Local Exchange Trading Systems (LETS) are schemes that aim to allow alternative means of access to local markets and economic systems. There is no one single LETS scheme. LETS are a very flexible tool and the features of the scheme should be designed to meet the particular circumstances in which the LETS seeks to provide support. As with all schemes that have the same broad objective, that is, to create a sustainable local economy not dependent on either the national currency or the wider national markets to survive, there are protagonists arguing that adoption of such a scheme will result in a wide range of benefits that only such a scheme is able to generate. Protagonists are usually unwilling to take a balanced view. The risk from this is that LETS can be introduced in the most inappropriate circumstances and therefore not only fail to achieve the sought for benefits and perhaps even cause actual damage to fragile communities, but also lead to damage to the whole LETS idea leading ultimately to its lack of use or even abandonment as a useful tool.

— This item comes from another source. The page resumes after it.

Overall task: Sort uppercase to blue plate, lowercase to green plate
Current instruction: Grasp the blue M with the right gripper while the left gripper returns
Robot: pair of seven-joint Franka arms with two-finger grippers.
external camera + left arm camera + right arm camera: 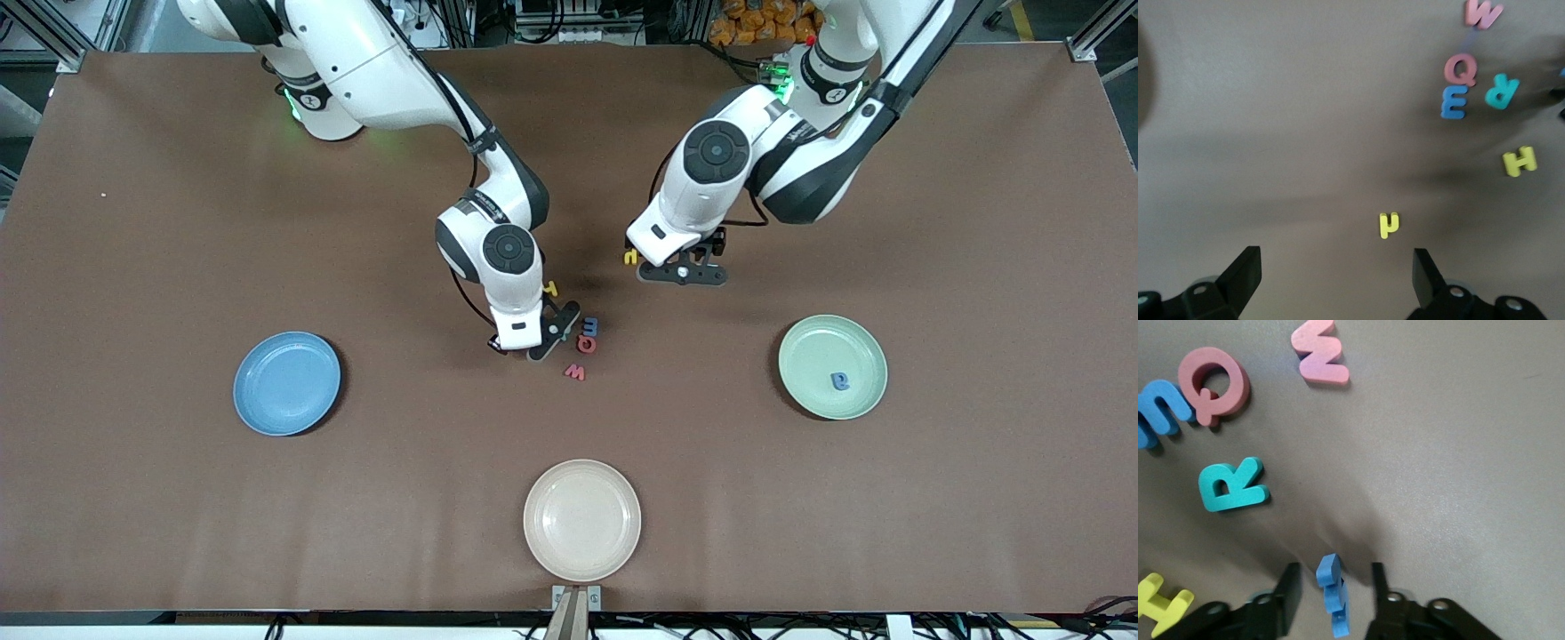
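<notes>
Right arm reaches from its base toward the table's middle, wrist bent down, black two-finger right gripper (1333, 587) low over the tabletop, fingers (1290, 590) standing at both sides of a small blue foam zigzag letter (1333, 593), not clearly pressing it. Left arm folds at the elbow, wrist pointing down, black two-finger left gripper (1337, 275) hovering, fingers (1245, 270) spread wide, holding nothing.
</notes>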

THEREFORE THOSE SPONSORING OR DESIGNING A LETS SHOULD ENSURE THAT BOTH POTENTIAL BENEFITS AND DISBENEFITS ARE IDENTIFIED AT THE OUTSET. THOSE WHO WILL BE AFFECTED BY THE SCHEME SHOULD BE INVOLVED IN ITS DESIGN. UNLESS THERE IS SUCH AN INVOLVEMENT THERE IS THE RISK THAT NOT ONLY WILL THE SCHEME NOT MEET ITS OBJECTIVES, BUT ALSO IT MIGHT OFFEND PUBLIC POLICY LEADING TO ITS BEING SHUT DOWN (AS THIS GUIDANCE NOTE WILL DEMONSTRATE). SUCH INVOLVEMENT WOULD NOT ONLY ENSURE GREATER COMMITMENT TO THE LETS BUT ALSO PROBABLY AFFECT THE DESIGN OF THE SCHEME INCLUDING THE OBJECTIVES THE SYSTEM WAS INTENDED TO ACHIEVE. A FURTHER BENEFIT IS THAT INVOLVEMENT WOULD ENCOURAGE PARTICIPATION BY THE INTENDED BENEFICIARIES OF THE LETS IN THE IMPACT ASSESSMENT PROCESS. PARTICIPATORY METHODS OF IMPACT ASSESSMENT THOUGH ARE NOT THE ONLY FORMS OF ASSESSMENT THAT SHOULD BE USED WITH LETS AND SCHEME SPONSORS AND DESIGNERS SHOULD CONSIDER AT THE DESIGN STAGE, ALL THE ALTERNATIVE METHODS OF IMPACT ASSESSMENT THAT WOULD BE USED TO IDENTIFY WHETHER OR NOT THE SCHEME WAS ACHIEVING THE DESIRED BENEFITS AND DISBENEFITS. THEREFORE, FEATURES SHOULD BE DESIGNED INTO THE SCHEME FROM THE OUTSET THAT WOULD ENABLE AN EFFECTIVE IMPACT ASSESSMENT TO BE MADE. THIS ALSO MEANS THAT APPROPRIATE BASELINE SURVEYS SHOULD BE CARRIED OUT.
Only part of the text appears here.